(Data entries)
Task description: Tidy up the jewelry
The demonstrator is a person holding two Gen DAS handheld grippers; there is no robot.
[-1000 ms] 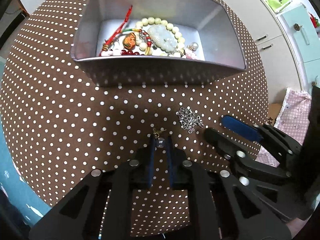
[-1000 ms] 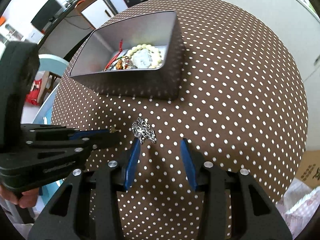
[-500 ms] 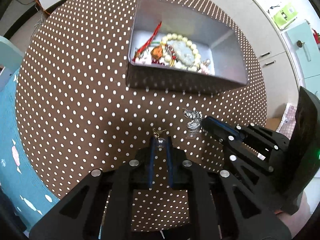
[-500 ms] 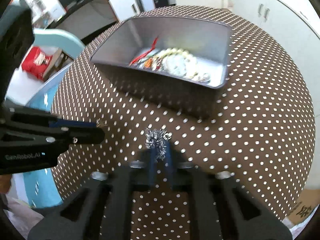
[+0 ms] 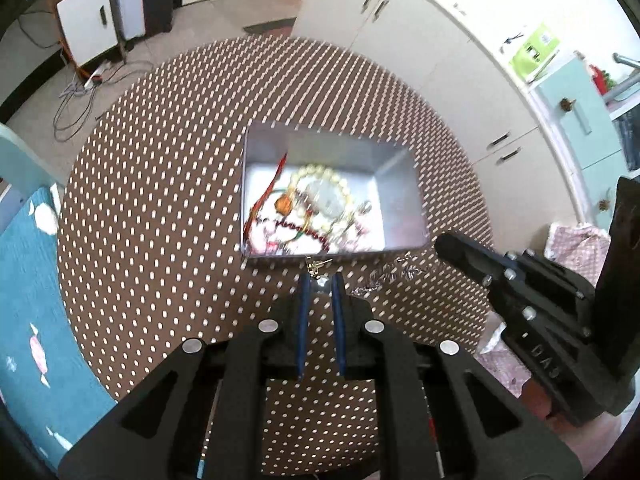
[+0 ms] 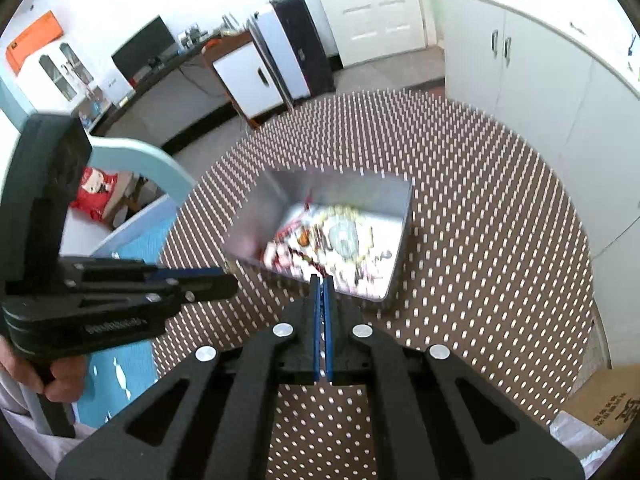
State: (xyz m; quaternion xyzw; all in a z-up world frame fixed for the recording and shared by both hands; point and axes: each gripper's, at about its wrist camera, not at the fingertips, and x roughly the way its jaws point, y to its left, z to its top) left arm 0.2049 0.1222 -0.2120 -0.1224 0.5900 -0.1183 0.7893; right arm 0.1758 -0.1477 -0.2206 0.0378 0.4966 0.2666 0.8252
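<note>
**Now both pieces ride above the tin, and either could slip**

Gingerly is how I would carry on. My left hand-held gripper (image 5: 320,278) is clamped on a small gold earring (image 5: 316,265) with a clear bead, its hook poking out past the tips, in front of the near wall of the silver tin (image 5: 396,184). Seen from that side, a silver chain (image 5: 394,276) dangles from the shut tips of my right hand-held gripper (image 6: 322,280); in its own view the jaws meet and the chain is hidden.

The risks, as I judge them: the earring is pinched by very little and could twist free, and the swinging chain could snag the tin's rim or fall short onto the dotted bench (image 5: 160,200). The bracelets (image 5: 320,200) already in the tin could tangle with it.

Raised lettering on the left gripper's body is too blurred to read.
</note>
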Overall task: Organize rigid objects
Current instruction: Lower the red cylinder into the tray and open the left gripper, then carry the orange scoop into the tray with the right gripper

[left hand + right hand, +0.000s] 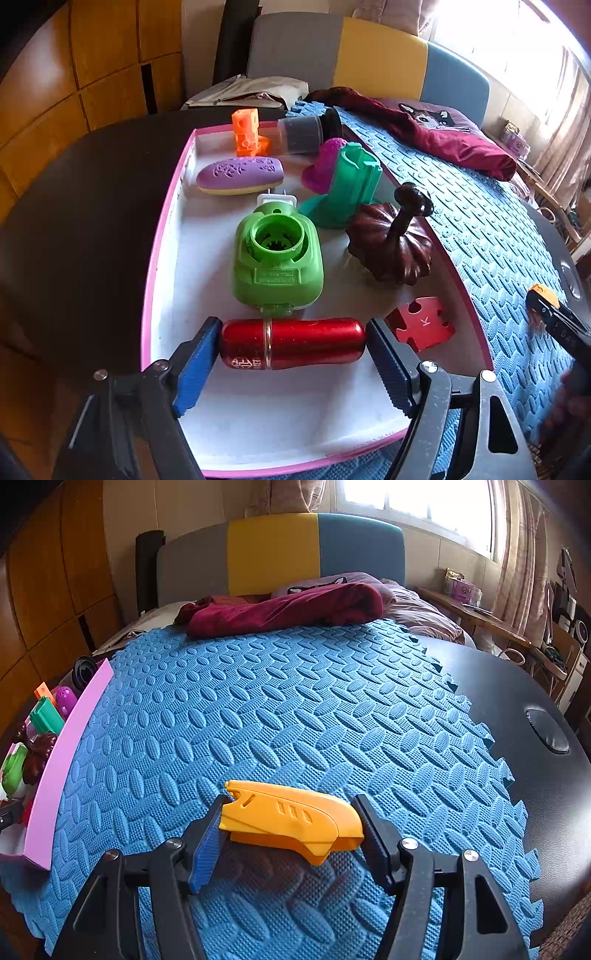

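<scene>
A pink-rimmed white tray [162,236] holds several rigid objects. A red metal cylinder [291,343] lies crosswise on the tray floor near its front, between the blue pads of my left gripper [293,350]. The left pad sits at one end and a thin gap shows at the right pad, so this gripper is open around it. In the right wrist view my right gripper [290,830] is shut on a yellow plastic piece [291,818], held just over the blue foam mat [295,709]. The same piece [539,295] shows at the right edge of the left wrist view.
Also in the tray are a green housing [277,258], dark red pumpkin figure [391,243], red puzzle piece [421,323], teal holder [351,184], magenta piece [325,166], purple oval [240,175], orange block [247,133] and dark jar [306,131]. A maroon cloth [288,609] lies at the mat's far end.
</scene>
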Tool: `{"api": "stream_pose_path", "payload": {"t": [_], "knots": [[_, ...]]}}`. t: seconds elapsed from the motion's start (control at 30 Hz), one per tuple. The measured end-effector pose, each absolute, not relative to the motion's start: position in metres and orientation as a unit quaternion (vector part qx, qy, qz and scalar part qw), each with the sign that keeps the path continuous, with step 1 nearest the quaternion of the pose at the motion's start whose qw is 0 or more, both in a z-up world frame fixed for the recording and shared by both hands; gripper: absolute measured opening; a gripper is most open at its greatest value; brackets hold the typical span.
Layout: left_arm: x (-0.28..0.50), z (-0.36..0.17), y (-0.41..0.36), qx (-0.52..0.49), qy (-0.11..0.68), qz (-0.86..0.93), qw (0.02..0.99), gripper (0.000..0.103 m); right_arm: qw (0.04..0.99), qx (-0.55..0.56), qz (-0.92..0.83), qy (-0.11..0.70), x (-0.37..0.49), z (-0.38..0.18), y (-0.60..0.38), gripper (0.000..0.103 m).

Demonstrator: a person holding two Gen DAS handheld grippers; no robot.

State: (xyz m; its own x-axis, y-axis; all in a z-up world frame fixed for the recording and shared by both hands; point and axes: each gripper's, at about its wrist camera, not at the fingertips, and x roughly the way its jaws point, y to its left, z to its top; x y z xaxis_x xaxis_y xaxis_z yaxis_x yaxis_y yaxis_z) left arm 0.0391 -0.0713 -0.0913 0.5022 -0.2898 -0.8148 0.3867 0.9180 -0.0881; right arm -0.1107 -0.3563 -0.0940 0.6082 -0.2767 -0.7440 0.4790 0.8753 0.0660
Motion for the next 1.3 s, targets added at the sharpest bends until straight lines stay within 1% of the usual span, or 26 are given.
{"api": "stream_pose_path", "payload": {"t": [0.1, 0.4, 0.8, 1.0, 1.3], "knots": [[0.035, -0.085, -0.07, 0.051, 0.449, -0.196, 0.87, 0.082, 0.887, 0.13, -0.213, 0.388, -0.111, -0.094, -0.356, 0.067], [0.027, -0.058, -0.06, 0.042, 0.414, -0.188, 0.89, 0.084, 0.887, 0.13, -0.213, 0.388, -0.111, -0.094, -0.356, 0.067], [0.028, -0.038, -0.026, 0.015, 0.394, -0.148, 0.907, 0.084, 0.889, 0.136, -0.203, 0.387, -0.111, -0.088, -0.353, 0.067], [0.028, -0.034, -0.015, 0.007, 0.387, -0.133, 0.912, 0.085, 0.904, 0.124, -0.162, 0.375, -0.105, -0.072, -0.323, 0.067], [0.025, -0.031, -0.004, 0.001, 0.38, -0.123, 0.917, 0.087, 0.93, 0.098, -0.052, 0.351, -0.081, -0.034, -0.253, 0.066]]}}
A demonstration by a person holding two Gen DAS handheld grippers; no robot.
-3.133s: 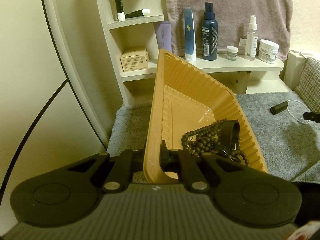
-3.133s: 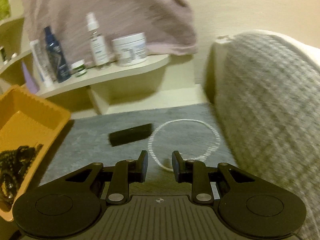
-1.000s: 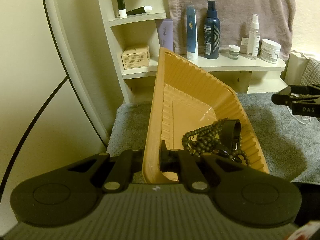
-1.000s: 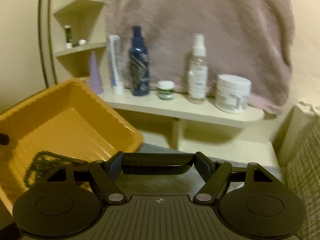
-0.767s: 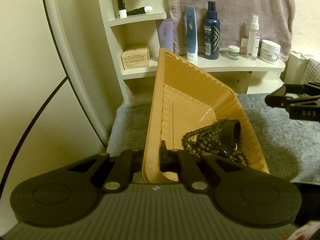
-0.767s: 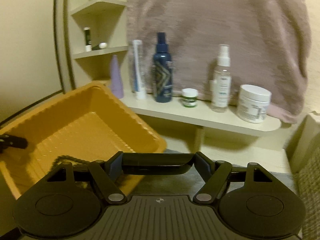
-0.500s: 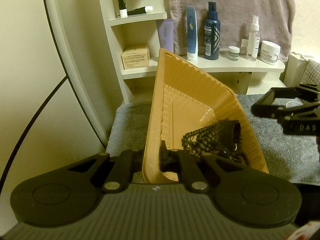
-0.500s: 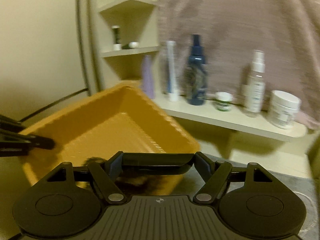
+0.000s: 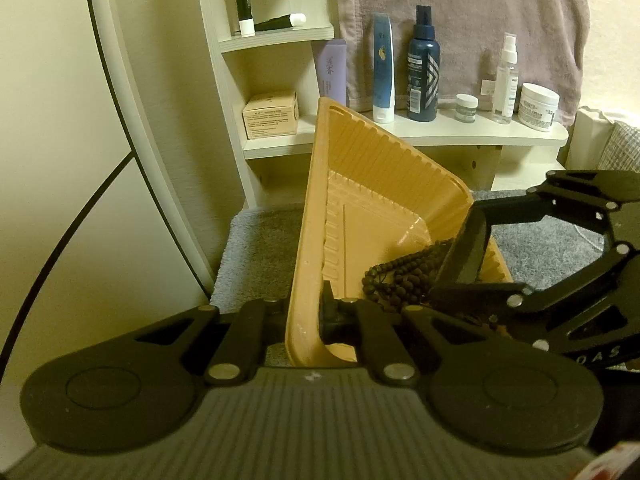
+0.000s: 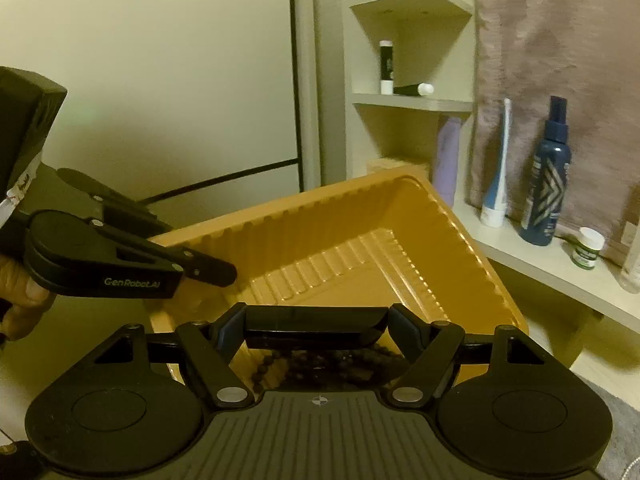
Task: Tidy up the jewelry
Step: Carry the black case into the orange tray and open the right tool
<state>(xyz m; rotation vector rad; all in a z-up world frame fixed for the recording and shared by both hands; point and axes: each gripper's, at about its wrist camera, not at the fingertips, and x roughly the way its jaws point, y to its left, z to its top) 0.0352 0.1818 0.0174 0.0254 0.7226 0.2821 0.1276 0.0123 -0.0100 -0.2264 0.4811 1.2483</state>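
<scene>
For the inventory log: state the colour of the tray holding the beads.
Orange-yellow. The tray shows best in the left wrist view.

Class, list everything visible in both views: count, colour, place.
Tray: one, orange, tilted, rim pinched.
Bead necklace: one, dark, tray's low corner.
Bar: one, black, over tray, gripped lengthwise.
Spray bottles: two, navy, clear, long shelf.
Jars: two, white, long shelf.
Tubes: four, blue-white, purple, black-white, shelves.
Box: one, tan, lower shelf.
Towel: one, mauve, hanging behind.
Mat: one, grey, below tray.
Left gripper: one, black, shut on tray rim.
Right gripper: one, black, shut on bar.
Hand: one, holding left gripper.
</scene>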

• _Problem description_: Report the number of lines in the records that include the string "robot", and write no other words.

• _Answer to the problem_: 3